**TO DO**
Set down, character for character, everything in the records below from the line holding "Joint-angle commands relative" down to the line holding "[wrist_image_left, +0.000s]", and no other line.

**DATA FOR PROCESSING**
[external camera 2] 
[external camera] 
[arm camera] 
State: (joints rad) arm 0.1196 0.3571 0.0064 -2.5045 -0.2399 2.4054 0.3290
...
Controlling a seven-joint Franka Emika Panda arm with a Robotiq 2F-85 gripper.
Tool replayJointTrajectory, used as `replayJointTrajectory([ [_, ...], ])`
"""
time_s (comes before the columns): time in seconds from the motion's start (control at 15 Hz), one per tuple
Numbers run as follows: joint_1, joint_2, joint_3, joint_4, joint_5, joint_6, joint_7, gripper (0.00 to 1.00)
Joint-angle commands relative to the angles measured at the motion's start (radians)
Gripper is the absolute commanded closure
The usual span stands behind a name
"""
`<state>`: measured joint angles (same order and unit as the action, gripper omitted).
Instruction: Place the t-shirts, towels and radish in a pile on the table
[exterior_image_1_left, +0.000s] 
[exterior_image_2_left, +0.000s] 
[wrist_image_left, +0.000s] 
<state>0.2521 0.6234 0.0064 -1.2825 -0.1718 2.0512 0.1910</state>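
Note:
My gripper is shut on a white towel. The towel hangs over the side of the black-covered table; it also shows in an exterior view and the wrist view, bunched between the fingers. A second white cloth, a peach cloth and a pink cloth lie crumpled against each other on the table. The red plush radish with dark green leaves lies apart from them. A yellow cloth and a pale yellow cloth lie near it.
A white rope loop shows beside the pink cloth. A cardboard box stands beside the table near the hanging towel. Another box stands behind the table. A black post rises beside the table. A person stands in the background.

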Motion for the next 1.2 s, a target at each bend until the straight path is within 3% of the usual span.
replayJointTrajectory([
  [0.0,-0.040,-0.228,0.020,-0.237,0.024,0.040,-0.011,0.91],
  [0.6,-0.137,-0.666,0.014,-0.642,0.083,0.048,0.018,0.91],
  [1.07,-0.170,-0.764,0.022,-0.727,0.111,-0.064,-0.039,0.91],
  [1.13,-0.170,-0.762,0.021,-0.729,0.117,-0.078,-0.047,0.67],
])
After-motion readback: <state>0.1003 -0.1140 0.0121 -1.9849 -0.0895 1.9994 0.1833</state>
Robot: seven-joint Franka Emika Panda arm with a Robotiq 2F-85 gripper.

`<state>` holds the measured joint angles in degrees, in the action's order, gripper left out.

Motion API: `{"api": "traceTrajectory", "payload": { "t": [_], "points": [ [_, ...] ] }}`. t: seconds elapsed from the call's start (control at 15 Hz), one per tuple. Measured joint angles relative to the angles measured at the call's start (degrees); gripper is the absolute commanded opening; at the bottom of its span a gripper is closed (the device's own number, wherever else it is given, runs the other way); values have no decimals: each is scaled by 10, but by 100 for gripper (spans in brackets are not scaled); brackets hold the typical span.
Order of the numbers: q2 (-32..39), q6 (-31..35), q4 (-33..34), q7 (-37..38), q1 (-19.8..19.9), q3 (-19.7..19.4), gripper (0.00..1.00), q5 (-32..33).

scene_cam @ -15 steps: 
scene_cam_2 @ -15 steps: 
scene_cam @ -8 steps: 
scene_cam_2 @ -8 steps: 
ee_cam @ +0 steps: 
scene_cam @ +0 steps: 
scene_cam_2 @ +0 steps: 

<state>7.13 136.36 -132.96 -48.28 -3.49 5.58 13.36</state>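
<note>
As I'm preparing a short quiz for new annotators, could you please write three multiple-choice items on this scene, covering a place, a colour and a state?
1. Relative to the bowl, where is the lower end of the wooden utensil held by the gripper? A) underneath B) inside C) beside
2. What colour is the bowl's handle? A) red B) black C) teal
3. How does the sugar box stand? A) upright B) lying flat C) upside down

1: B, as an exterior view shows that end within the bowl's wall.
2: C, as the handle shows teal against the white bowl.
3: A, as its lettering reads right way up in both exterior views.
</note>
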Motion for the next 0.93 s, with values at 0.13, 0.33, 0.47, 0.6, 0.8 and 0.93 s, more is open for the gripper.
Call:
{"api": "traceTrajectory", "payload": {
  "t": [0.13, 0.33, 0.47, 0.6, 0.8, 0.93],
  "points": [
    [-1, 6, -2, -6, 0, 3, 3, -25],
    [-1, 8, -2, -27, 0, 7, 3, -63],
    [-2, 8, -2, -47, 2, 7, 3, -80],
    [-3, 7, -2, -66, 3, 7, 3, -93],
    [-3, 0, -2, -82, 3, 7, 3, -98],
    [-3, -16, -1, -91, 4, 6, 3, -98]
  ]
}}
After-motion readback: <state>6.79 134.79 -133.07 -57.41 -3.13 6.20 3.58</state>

**WRITTEN RESPONSE**
Joint-angle commands relative to the angles measured at the motion's start (radians)
Gripper is the absolute commanded closure
The usual span stands behind a name
"""
`<state>`: measured joint angles (same order and unit as the action, gripper omitted).
Instruction: Place the t-shirts, towels and radish in a pile on the table
[exterior_image_1_left, +0.000s] 
[exterior_image_2_left, +0.000s] 
[wrist_image_left, +0.000s] 

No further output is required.